◆ **WHAT THE EXERCISE ASKS**:
Where in the listing does the word "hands" appear? Report each line that holds it.

>>>>

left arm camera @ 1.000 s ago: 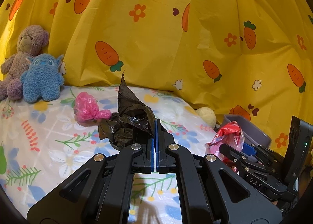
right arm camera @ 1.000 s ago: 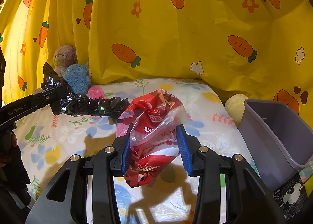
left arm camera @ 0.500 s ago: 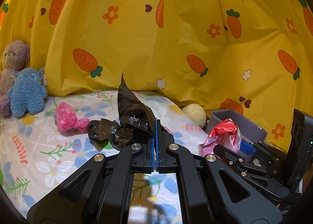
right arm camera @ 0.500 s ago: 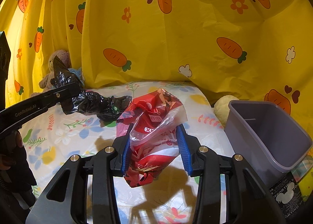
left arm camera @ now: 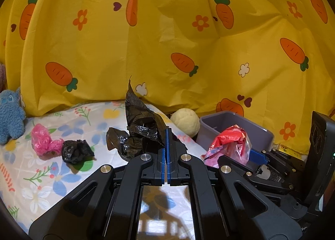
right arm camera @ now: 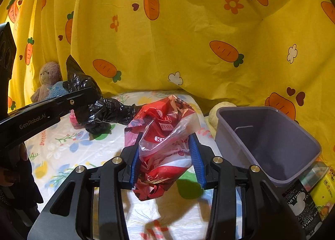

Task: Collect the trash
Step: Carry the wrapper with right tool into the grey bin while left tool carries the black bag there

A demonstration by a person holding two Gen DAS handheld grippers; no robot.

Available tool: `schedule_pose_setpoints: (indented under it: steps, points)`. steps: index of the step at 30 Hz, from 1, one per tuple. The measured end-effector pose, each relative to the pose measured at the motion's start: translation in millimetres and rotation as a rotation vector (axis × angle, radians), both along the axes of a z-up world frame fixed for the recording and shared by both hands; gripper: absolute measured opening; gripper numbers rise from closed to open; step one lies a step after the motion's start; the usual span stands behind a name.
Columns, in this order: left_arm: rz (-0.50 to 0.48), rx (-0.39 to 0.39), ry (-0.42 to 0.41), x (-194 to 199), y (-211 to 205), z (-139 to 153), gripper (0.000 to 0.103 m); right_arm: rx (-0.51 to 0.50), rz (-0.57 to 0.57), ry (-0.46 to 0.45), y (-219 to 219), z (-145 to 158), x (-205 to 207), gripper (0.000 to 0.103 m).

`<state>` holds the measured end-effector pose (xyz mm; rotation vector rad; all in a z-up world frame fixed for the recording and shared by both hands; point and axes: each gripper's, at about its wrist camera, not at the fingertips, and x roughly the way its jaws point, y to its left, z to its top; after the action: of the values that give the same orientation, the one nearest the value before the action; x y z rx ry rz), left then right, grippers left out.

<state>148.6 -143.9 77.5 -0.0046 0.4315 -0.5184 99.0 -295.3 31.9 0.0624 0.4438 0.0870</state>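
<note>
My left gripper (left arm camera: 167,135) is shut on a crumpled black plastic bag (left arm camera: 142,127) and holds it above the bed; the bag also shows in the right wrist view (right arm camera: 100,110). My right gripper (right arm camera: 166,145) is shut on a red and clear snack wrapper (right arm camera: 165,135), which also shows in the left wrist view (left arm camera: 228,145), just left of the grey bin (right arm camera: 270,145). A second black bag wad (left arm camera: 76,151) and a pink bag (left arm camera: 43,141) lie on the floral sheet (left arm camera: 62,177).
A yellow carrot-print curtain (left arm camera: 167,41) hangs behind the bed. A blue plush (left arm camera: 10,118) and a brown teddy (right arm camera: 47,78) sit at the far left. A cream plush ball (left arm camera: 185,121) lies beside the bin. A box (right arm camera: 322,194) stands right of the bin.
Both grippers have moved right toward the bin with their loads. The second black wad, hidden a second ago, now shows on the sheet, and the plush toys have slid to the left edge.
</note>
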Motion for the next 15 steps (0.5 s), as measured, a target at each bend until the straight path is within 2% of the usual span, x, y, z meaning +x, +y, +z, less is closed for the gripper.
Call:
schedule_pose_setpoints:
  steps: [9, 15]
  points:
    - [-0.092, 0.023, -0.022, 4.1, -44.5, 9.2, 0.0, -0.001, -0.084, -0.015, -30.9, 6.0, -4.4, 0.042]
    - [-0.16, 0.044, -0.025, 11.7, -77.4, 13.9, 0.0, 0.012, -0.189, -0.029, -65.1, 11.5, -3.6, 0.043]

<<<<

◆ **RESPONSE**:
Available tool: `schedule_pose_setpoints: (indented under it: steps, points)`. steps: index of the step at 30 Hz, from 1, one per tuple. The measured end-effector pose, each relative to the pose measured at the motion's start: translation in millimetres and rotation as a rotation vector (axis × angle, radians), both along the axes of a z-up world frame fixed for the recording and shared by both hands; gripper: absolute measured opening; gripper numbers rise from closed to open; step one lies a step after the motion's start; the usual span stands behind a name.
`<state>` holds the measured end-effector pose (xyz mm; rotation vector rad; all in a z-up world frame fixed for the recording and shared by both hands; point and axes: each gripper's, at about its wrist camera, not at the fingertips, and x roughly the way its jaws point, y to its left, z to its top; after the action: of the values that give the same orientation, the one nearest the value before the action; x y z rx ry rz), left then right, grippers left out.

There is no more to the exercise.